James Bay Cree cosmology sets human lives and animals in a world of persons bound by relationships of reciprocity and respect, a way of relating that Cree hunters extend even to those who deny respect to others, for to do otherwise because one insists one knows better is to reduce further the fabric of relationships that is the world itself. Knowledge in these ontological conditions cannot even be intended to be absolute. Knowledge is knowledge in context; it is relative. Given that one cannot have certainty about the results of interacting with others (humans and non-humans), the most sensible way of relating to others is always to try to conserve the ability to respond to change–in other words, to follow a politics of resilience.

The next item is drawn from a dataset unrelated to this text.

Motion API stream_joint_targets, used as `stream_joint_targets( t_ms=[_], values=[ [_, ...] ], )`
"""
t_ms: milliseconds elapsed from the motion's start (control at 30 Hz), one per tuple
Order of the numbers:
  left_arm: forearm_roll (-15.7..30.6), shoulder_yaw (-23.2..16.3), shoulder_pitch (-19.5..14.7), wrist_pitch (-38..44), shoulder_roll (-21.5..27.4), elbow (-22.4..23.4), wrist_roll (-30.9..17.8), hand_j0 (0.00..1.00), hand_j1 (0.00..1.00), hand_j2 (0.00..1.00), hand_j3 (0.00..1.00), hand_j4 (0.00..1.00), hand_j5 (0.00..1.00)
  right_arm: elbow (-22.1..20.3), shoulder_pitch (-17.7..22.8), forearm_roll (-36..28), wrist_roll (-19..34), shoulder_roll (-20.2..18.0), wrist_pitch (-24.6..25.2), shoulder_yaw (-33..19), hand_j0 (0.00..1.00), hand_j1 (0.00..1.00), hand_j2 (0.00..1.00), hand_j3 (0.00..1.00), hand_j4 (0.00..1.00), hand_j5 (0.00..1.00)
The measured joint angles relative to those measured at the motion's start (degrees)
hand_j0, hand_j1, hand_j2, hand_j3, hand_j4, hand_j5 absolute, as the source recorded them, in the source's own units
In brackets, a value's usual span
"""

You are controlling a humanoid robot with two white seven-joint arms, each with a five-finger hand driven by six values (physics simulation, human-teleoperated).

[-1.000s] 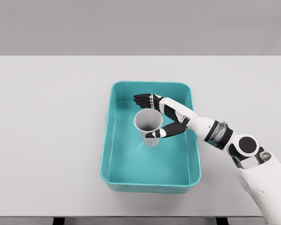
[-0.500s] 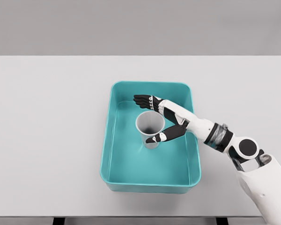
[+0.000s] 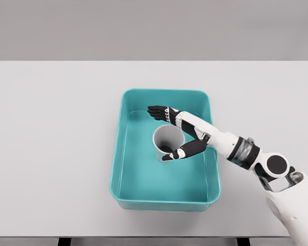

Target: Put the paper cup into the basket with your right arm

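The grey paper cup [image 3: 169, 137] stands upright on the floor of the teal basket [image 3: 124, 154], right of its middle. My right hand [image 3: 157, 134] reaches in from the right over the basket's right wall. Its fingers [image 3: 159, 111] stretch out straight behind the cup. The thumb [image 3: 175, 153] lies across the cup's front, low down. The span between thumb and fingers is wider than the cup, and a gap shows between the fingers and the cup's rim. The hand is open. The left arm does not show.
The basket sits in the middle of a white table [image 3: 51, 143]. The basket's right wall [image 3: 212, 169] runs under my right forearm [image 3: 231, 146].
The cup has sunk lower in the basket and shifted slightly right. My thumb has swung down and away from the fingers, widening the hand around the cup.
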Motion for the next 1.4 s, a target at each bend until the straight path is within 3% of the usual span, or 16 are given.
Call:
stream_joint_targets(
  t_ms=[333, 667, 933, 1100, 1233, 1400],
  values=[
    [0.00, -0.01, 0.00, 0.02, 0.00, 0.00, 0.00, 1.00, 1.00, 1.00, 1.00, 1.00, 1.00, -0.12, -0.44, -0.17, 0.00, -0.32, -0.12, -2.02, 0.99, 0.99, 0.99, 0.99, 0.99, 0.99],
    [0.00, -0.02, 0.00, 0.03, 0.00, 0.00, 0.00, 1.00, 1.00, 1.00, 1.00, 1.00, 1.00, -3.45, -0.62, -4.20, 0.00, -5.08, -0.20, -5.17, 1.00, 1.00, 1.00, 1.00, 1.00, 1.00],
    [0.00, -0.01, 0.00, 0.02, 0.00, 0.00, 0.00, 1.00, 1.00, 1.00, 1.00, 1.00, 1.00, -3.63, -0.44, -12.86, 0.00, -16.03, -3.02, -8.52, 1.00, 1.00, 1.00, 1.00, 1.00, 1.00],
    [0.00, 0.00, 0.00, 0.01, 0.00, 0.00, 0.00, 1.00, 1.00, 1.00, 1.00, 1.00, 1.00, -3.64, -0.53, -15.12, 0.00, -21.60, -4.21, -9.34, 1.00, 1.00, 1.00, 1.00, 1.00, 1.00],
    [0.00, 0.00, 0.00, 0.02, 0.00, 0.00, 0.00, 1.00, 1.00, 1.00, 1.00, 1.00, 1.00, -3.63, -0.35, -15.50, 0.01, -24.88, -4.46, -10.35, 1.00, 1.00, 1.00, 1.00, 1.00, 1.00],
    [0.00, -0.05, 0.00, 0.00, 0.00, 0.00, 0.00, 1.00, 1.00, 1.00, 1.00, 1.00, 1.00, -3.62, -0.44, -15.63, 0.01, -25.99, -4.53, -11.25, 1.00, 1.00, 1.00, 1.00, 1.00, 1.00]
  ],
)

Cultivating resilience through finding voice

I've been preparing again this week to welcome students from the MSc Human Ecology to Falkland in January for a workshop called Finding Voice. At the heart of our work together is an inquiry into practices of re-connection - with our creativity (when was that 'voiced over'?); with our wild selves; with healing communities from inter-generational trauma. Ultimately we are interested in becoming more fully ourselves; more fully human, able to stay present, strong, resilient with the burden of awareness of how the world is today. This is work at emotional and spiritual depth; what's an appropriate role for the 'head' knowing in relation to this...?

Cultivating Regional Resilience

My final 'resilience' update is the surfacing of a complex and potentially important if overly 'heady' approach, hosted by UCC Berkeley and funded by the MacArthur Foundation, to understanding the systems dynamics of resilient regions.

I started the cyber-journey by googling 'politics of resilience' and found the 'greater democracy' blog, which led me to Mike McDonald's work on Disaster Knowledge Management Systems and a definition of resilience from the United Nations International Strategy for Disaster Reduction:

The capacity of a system, community or society potentially exposed to hazards to adapt, by resisting or changing in order to reach and maintain an acceptable level of functioning and structure. This is determined by the degree to which the social system is capable of organizing itself to increase its capacity for learning from past disasters for better future protection and to improve risk reduction measures.

From here, I found links to a solid and well-funded programme called Building Regional Resilience - sponsored by the MacArthur Foundation with Building Resilient Regions Progamme, Berkeley

Resilience: Because regions are subject to economic and demographic shocks over which they have little control, the network focuses on regional resilience. Resilience represents a capacity to address short-term problems in ways that generate long-term success. The network seeks to show how particular features of regional governance—the actors, cultures, policies, and institutions of a region—contribute to resilience. What are the points of intervention, the type of actions, collaborations, policies, or institutions that contribute to regional resilience?

This is collaborative research work focussed on regions on the USA through a resilience lens; a full list of their papers is here. This is powerful, synthesising work applying ecosystems science concepts to regional planning; I sense it is also more than that.

How would it be to bring Mario Blaser into conversation with the folk from MacArthur and the Resilient Regions Network? Could the connected resilience of Blaser's politics connect with the rational models of the UCC researchers? And how about asking Justin and David Abram along, to help lead a journey beyond our heads, possibly out of the city, and to sink our collective teeth into the sensuous more-than-human continuum of life on earth? What would we bring back? More connected head-heart-hand practices for cultivating resilience?